**GOAL OF THE EXERCISE**
Reproduce each entry exactly as it reads. Leave the images out.

+ + + + +

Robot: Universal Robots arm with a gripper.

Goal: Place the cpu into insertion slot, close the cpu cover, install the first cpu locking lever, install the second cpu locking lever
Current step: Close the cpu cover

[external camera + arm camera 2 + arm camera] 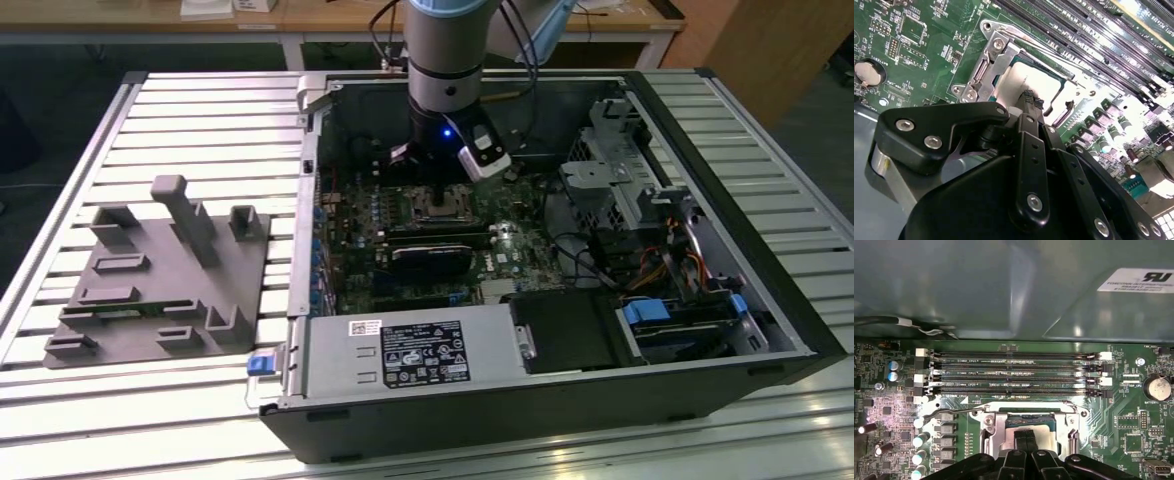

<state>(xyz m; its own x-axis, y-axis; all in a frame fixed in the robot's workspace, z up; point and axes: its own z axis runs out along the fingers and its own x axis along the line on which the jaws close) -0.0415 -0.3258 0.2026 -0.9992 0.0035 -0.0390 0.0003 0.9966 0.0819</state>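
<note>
An open computer case (pixel 534 410) lies on a slatted metal surface (pixel 200 110), with a grey moulded fixture (pixel 160 270) at the exterior view's left. The robot arm reaches down into the case over the green motherboard (pixel 929 50). Its black pincer (pixel 1029 97) has its fingers pressed together, tips resting on the pale top of the cpu (pixel 1011 82). The cpu sits in the insertion slot (pixel 438 205), framed by the silvery cpu cover (pixel 1004 52), beside long memory slots (pixel 1014 372).
</note>
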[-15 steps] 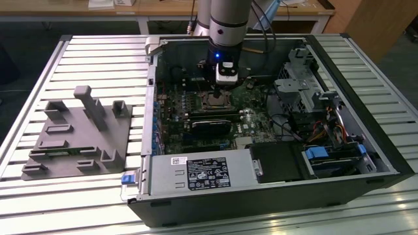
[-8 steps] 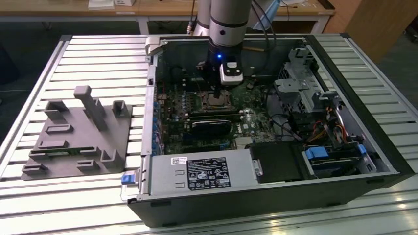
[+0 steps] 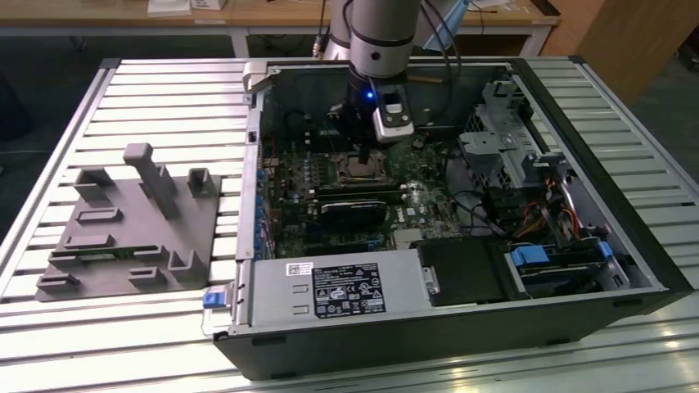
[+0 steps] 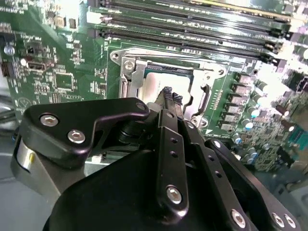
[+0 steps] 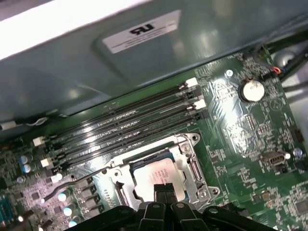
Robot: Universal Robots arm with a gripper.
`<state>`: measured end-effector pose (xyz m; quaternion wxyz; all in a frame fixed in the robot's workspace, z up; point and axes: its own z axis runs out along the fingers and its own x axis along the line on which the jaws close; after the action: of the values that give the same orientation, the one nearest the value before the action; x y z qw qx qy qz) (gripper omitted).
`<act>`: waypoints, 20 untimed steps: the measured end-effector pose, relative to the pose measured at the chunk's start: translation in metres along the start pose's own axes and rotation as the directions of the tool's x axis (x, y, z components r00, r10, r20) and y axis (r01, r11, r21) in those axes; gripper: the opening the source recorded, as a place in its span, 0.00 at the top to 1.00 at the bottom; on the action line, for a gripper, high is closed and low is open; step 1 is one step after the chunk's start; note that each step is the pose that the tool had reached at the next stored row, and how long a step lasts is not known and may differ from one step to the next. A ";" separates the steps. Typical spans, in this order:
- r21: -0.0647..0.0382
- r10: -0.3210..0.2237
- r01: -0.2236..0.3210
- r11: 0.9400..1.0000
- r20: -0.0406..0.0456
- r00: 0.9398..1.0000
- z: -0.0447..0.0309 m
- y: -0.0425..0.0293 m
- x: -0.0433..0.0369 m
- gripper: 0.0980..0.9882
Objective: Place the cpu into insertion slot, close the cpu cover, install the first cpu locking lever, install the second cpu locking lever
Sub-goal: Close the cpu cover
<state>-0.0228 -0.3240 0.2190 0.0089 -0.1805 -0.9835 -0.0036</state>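
The cpu [image 5: 155, 174] lies flat in the insertion slot of the green motherboard [image 5: 231, 134], its dull silver top showing. The cpu cover [image 5: 190, 160], a thin metal frame, lies down around it. The cpu [image 4: 155, 84] and the cpu cover [image 4: 131, 72] also show in the second wrist view. A thin locking lever rod [image 5: 77, 181] sticks out sideways from the socket. My gripper [image 5: 166, 189] hangs just above the cpu's edge, its two black fingertips [image 4: 167, 91] pressed together with nothing between them. In the exterior view the gripper [image 3: 361, 157] reaches down into the open computer case over the socket [image 3: 358, 169].
Several black memory slots [image 5: 125, 126] run beside the socket, and a coin battery [image 5: 251, 89] sits nearby. The case wall [image 5: 96, 67] rises close behind. A power supply [image 3: 327, 291] and drive cage [image 3: 513, 143] fill the case's other sides. A grey fixture [image 3: 131, 225] lies at the exterior view's left.
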 end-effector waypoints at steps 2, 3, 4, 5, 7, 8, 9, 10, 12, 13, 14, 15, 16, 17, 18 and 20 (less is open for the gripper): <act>-0.003 -0.027 0.027 1.000 0.004 1.000 0.0001 0.0000 0.0000 0.99; -0.003 -0.041 0.041 0.999 0.005 0.999 0.0002 0.0000 0.0000 0.99; -0.004 -0.055 0.055 0.998 0.007 0.998 0.0002 0.0000 0.0000 0.99; -0.005 -0.069 0.069 0.998 0.008 0.998 0.0002 0.0000 0.0000 0.99; -0.007 -0.097 0.097 0.995 0.011 0.995 0.0004 0.0000 0.0000 0.99; -0.008 -0.113 0.113 0.994 0.012 0.994 0.0006 0.0000 0.0000 0.99; -0.008 -0.129 0.129 0.992 0.012 0.992 0.0007 0.0000 0.0000 0.99; -0.008 -0.144 0.145 0.989 0.013 0.989 0.0008 0.0000 0.0000 0.99; -0.009 -0.176 0.176 0.984 0.015 0.984 0.0011 0.0000 0.0000 0.99; -0.009 -0.192 0.192 0.981 0.015 0.981 0.0012 -0.0001 0.0000 0.99; -0.008 -0.208 0.208 0.978 0.015 0.978 0.0013 -0.0001 0.0000 0.99; -0.008 -0.225 0.226 0.974 0.015 0.974 0.0015 0.0000 0.0000 0.99; -0.008 -0.242 0.243 0.970 0.015 0.970 0.0017 0.0000 0.0000 0.99; -0.008 -0.259 0.260 0.966 0.015 0.966 0.0019 0.0000 0.0000 0.99; -0.007 -0.277 0.277 0.961 0.015 0.961 0.0021 0.0000 0.0000 0.99; -0.006 -0.296 0.296 0.955 0.015 0.955 0.0023 -0.0001 0.0002 0.99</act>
<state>-0.0231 -0.3240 0.2168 0.0006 -0.0314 -0.9995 -0.0074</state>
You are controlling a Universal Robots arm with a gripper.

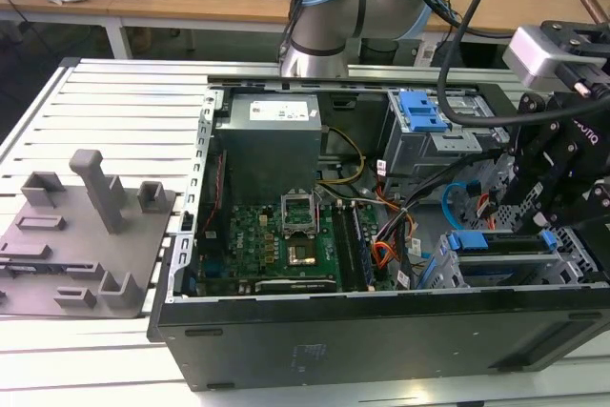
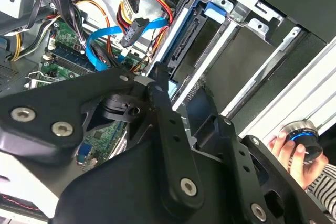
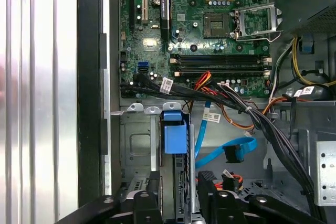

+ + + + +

**EXERCISE RESPONSE**
Robot: Universal Robots arm with a gripper.

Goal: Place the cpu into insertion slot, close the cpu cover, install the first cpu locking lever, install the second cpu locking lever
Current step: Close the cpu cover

[external camera + arm camera 2 + arm camera] 

<state>(xyz m; its own x-axis, y-axis; all in a frame fixed in the robot's workspace, z up; point and axes: its own z axis runs out along the fingers and its own x axis along the line on which the jaws close) -0.0415 -0.3258 0.2026 -0.9992 0.0035 -0.0390 0.0003 0.9966 0.0819</state>
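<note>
An open computer case (pixel 534 410) lies on a slatted metal surface (pixel 200 110), with a grey moulded fixture (pixel 160 270) at the exterior view's left. The robot arm reaches down into the case over the green motherboard (pixel 929 50). Its black pincer (pixel 1029 97) has its fingers pressed together, tips resting on the pale top of the cpu (pixel 1011 82). The cpu sits in the insertion slot (pixel 438 205), framed by the silvery cpu cover (pixel 1004 52), beside long memory slots (pixel 1014 372).
</note>
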[-15 steps] 
[-8 steps] 
[+0 steps] 
[+0 steps] 
[+0 steps] 
Robot: Universal Robots arm with a gripper.
`<state>`: measured end-effector pose (xyz m; quaternion wxyz; all in a frame fixed in the robot's workspace, z up; point and axes: its own z axis runs out along the fingers and its own x axis along the line on which the jaws close; after the action: of the values that give the same orientation, the one nearest the value before the action; x y z qw qx qy qz) (gripper omitted).
`<act>`: waypoints, 20 untimed steps: the measured end-effector pose, relative to the pose measured at the chunk's start: translation in metres along the start pose's own axes and rotation as the directions of the tool's x axis (x, y, z components r00, r10, r20) and y axis (r01, r11, r21) in those axes; gripper: the opening the source recorded, as a place in its span, 0.00 at the top to 1.00 at the bottom; on the action line, for a gripper, high is closed and low is open; step 1 is one step after the chunk's start; note that each step is the pose that the tool had reached at the next stored row, and how long a step lasts is not known and may differ from one step to the next. A ";" separates the steps. Typical spans, in this order:
- r21: -0.0647..0.0382
- r10: -0.3210..0.2237
- r01: -0.2236..0.3210
- r11: 0.9400..1.0000
- r20: -0.0406..0.0456
- r00: 0.9398..1.0000
- z: -0.0447..0.0309 m
- y: -0.0425..0.0293 m
- x: -0.0433..0.0369 m
- gripper: 0.0980..0.9882
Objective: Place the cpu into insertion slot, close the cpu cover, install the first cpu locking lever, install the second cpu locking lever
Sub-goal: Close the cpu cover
<state>-0.0228 -0.3240 0.2190 0.0089 -0.1805 -0.9835 -0.0036</state>
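The cpu [image 5: 155, 174] lies flat in the insertion slot of the green motherboard [image 5: 231, 134], its dull silver top showing. The cpu cover [image 5: 190, 160], a thin metal frame, lies down around it. The cpu [image 4: 155, 84] and the cpu cover [image 4: 131, 72] also show in the second wrist view. A thin locking lever rod [image 5: 77, 181] sticks out sideways from the socket. My gripper [image 5: 166, 189] hangs just above the cpu's edge, its two black fingertips [image 4: 167, 91] pressed together with nothing between them. In the exterior view the gripper [image 3: 361, 157] reaches down into the open computer case over the socket [image 3: 358, 169].
Several black memory slots [image 5: 125, 126] run beside the socket, and a coin battery [image 5: 251, 89] sits nearby. The case wall [image 5: 96, 67] rises close behind. A power supply [image 3: 327, 291] and drive cage [image 3: 513, 143] fill the case's other sides. A grey fixture [image 3: 131, 225] lies at the exterior view's left.
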 end-effector waypoints at steps 2, 3, 4, 5, 7, 8, 9, 10, 12, 13, 14, 15, 16, 17, 18 and 20 (less is open for the gripper): <act>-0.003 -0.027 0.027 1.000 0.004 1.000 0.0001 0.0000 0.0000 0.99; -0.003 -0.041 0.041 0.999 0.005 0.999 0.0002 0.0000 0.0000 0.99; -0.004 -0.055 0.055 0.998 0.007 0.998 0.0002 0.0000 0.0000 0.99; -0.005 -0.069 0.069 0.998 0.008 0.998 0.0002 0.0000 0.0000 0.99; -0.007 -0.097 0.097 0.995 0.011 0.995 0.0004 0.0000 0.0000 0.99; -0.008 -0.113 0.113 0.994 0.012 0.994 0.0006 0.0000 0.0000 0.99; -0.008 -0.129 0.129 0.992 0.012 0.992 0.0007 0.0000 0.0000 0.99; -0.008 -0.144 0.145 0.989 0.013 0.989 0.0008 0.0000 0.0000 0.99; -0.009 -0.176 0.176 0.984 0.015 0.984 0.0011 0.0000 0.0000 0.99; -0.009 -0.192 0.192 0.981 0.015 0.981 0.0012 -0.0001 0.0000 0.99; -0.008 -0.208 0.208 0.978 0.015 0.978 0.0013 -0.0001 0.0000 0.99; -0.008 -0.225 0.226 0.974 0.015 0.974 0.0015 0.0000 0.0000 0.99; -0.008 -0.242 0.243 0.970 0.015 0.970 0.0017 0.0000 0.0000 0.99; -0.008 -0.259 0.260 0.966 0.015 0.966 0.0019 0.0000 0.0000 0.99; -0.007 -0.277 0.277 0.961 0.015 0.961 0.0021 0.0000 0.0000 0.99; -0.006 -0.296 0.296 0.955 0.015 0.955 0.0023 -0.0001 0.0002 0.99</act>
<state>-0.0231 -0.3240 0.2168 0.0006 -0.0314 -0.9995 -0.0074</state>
You are controlling a Universal Robots arm with a gripper.

The exercise has been fully completed.